This is not a huge update for mod_mcpage, but it changes the receive timeout, and adds configuration options for auto ejecting hosts, the server failure limit, and the retry limit. This fixes a problem where if a memcached server goes down lighttpd + mod_mcpage would wait way too long before giving up on memcached. The README.mod_mcpage has more information on how to use the new options. The repository is, of course, at https://github.
This new version of the mod_mcpage only adds one new feature (an option, mcpage.announce, to enable or disable the 'X-served-by-memcached' response header), but features a number of behind the scenes improvements. Internally, the request handling was cleaned up and taking content from the chunkqueue was streamlined. The module will also store pages that were compressed by the backend. If the client sends the appropriate headers, it will receive the pre-compressed page, but if it does not the module will decompress it before sending it to the client.
In preparation for some DK4 stuff, I went and revisited my mod_mcpage work and finally knocked a couple of little things off the list of things to do with it. As usual, this is a patch for lighttpd 1.5. As usual again, there's a tarball too. This patch still only applies to lighttpd 1.5; a version for 1.4 is on the to-do list. In terms of obvious new features, this one doesn't have much.
And working quite nicely, too. This is a mod_mcpage patch for lighttpd 1.5. (There's a tarball too.) This is the long awaited mod_mcpage where you can add a local memcached instance as a fast local cache with a quick timeout. From README.mod_mcpage in the tarball: This patch adds the ability to add a local fast memcached with a quick time-out for extra quick serving. It tiers with the other memcached servers (which you can have an array of) so that data from the remote memcached servers gets put into the fast local memcached server, where it will live for a few seconds until it times out and gets fetched from the remote again.
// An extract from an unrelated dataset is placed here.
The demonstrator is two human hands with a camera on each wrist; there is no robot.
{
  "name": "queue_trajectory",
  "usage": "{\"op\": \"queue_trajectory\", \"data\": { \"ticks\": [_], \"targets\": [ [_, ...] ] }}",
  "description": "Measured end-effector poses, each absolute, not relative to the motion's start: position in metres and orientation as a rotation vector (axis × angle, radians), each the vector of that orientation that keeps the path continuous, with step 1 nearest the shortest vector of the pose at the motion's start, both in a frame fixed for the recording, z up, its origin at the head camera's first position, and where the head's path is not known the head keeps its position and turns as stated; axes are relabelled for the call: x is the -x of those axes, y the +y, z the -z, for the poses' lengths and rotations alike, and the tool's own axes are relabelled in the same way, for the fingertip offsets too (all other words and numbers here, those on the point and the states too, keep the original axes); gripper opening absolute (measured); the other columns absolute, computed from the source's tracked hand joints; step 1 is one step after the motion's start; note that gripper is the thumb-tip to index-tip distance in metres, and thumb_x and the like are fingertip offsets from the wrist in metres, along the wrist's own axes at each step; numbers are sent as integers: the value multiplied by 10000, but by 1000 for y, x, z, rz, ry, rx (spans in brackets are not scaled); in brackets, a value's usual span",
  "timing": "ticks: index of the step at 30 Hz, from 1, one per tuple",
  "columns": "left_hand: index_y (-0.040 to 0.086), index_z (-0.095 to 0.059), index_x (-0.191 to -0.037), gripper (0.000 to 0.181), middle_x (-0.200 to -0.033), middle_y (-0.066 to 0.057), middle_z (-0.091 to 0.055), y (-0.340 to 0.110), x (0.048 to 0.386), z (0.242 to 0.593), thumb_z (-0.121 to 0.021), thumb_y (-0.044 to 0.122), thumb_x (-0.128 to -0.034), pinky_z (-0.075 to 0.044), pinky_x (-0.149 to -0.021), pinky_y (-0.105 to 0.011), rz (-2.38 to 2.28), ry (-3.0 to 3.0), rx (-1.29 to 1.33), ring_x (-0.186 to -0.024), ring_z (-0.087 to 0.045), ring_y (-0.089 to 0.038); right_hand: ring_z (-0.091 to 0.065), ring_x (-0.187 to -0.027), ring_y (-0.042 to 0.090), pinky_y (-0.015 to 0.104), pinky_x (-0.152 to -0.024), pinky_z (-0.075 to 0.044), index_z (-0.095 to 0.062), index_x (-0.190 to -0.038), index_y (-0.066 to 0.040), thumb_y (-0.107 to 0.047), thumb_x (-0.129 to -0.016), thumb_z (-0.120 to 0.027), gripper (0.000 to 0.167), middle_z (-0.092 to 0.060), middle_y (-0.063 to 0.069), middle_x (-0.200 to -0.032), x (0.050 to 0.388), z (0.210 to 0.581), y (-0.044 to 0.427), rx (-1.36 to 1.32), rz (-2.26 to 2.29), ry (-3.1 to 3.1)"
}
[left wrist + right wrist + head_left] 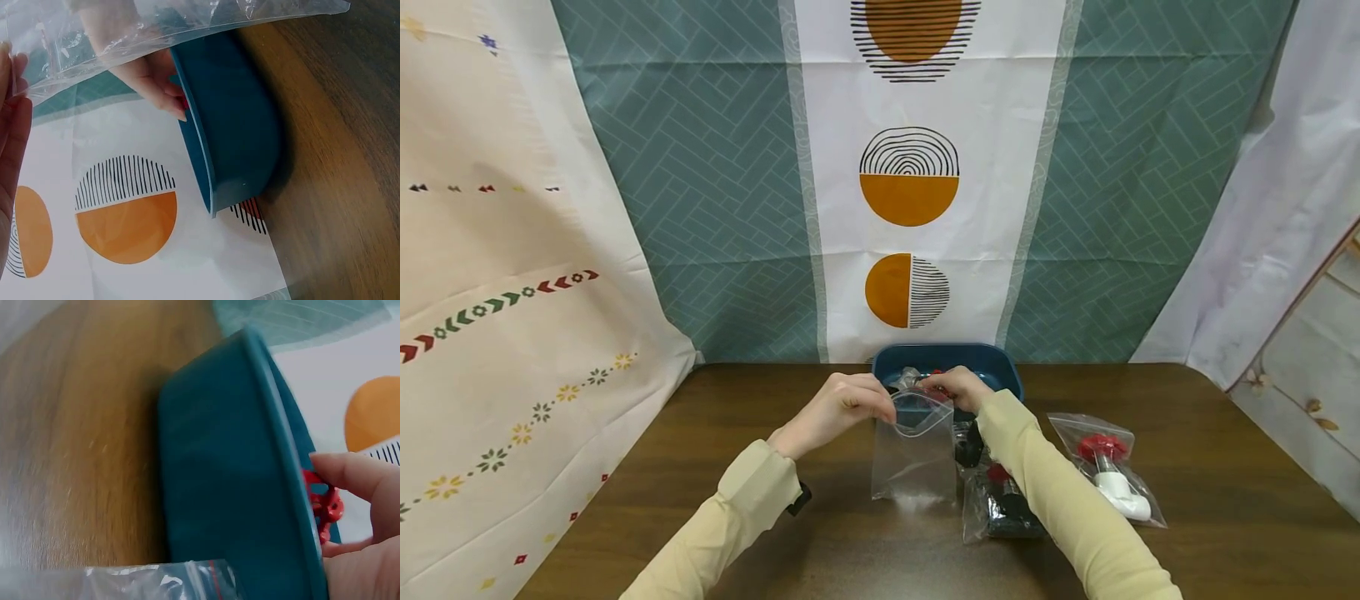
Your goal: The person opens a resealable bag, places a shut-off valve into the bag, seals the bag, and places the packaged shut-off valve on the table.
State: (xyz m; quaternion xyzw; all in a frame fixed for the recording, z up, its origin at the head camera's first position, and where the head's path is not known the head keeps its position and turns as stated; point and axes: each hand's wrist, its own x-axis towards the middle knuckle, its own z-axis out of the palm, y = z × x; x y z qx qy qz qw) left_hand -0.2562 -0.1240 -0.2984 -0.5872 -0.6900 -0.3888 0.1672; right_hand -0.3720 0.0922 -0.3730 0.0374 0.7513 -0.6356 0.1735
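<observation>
My left hand (853,398) pinches the rim of a clear zip bag (913,471), which hangs upright with its mouth gaping. In the left wrist view, the fingers (14,131) grip the bag's edge. My right hand (958,387) reaches over the near side of a blue bin (1017,385). Between its thumb and fingers, in the right wrist view, is a red wheel-shaped handle (326,509) with gaps in it, just inside the bin's rim. Whatever is attached below the handle is hidden by the bin wall.
Right of the right forearm lies a zip bag holding a white pipe fitting (1123,497) with a red wheel handle. Another bag (1011,508), with black and red parts, lies partly under that forearm. A patterned curtain (737,208) hangs behind the wooden table (730,433).
</observation>
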Motion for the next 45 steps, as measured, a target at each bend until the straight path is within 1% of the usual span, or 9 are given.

Apparently I'll be able to get the patch ready sooner than I expected. I had been experimenting with using localmemcache's C API to store pages in the fast local cache, assuming that it would be faster than using a local instance of memcached running on the server, and that I'd just have to add expiration and LRU removal to localmemcache (not the smallest task, but certainly quite doable). After converting mod_mcpage to use the binary protocol, I got a bit of a speed boost, so that mod_mcpage serves stuff up about as quickly as it lighttpd serves a static file (sometimes a few microseconds faster, sometimes a few microseconds slower).
No patch yet, but I added a local memcached instance that only stores stuff for a few seconds to mod_mcpage to see how it worked, and got some very interesting benchmarks. My original plan had been to craft up a cache with POSIX shared memory (which is pretty sweet), semaphores, and Glib hashes, but I thought about it some and decided to just let memcached handle the housekeeping stuff, since with a custom shared mem cache I'd have to worry about expiring older stuff and removing unused entries myself.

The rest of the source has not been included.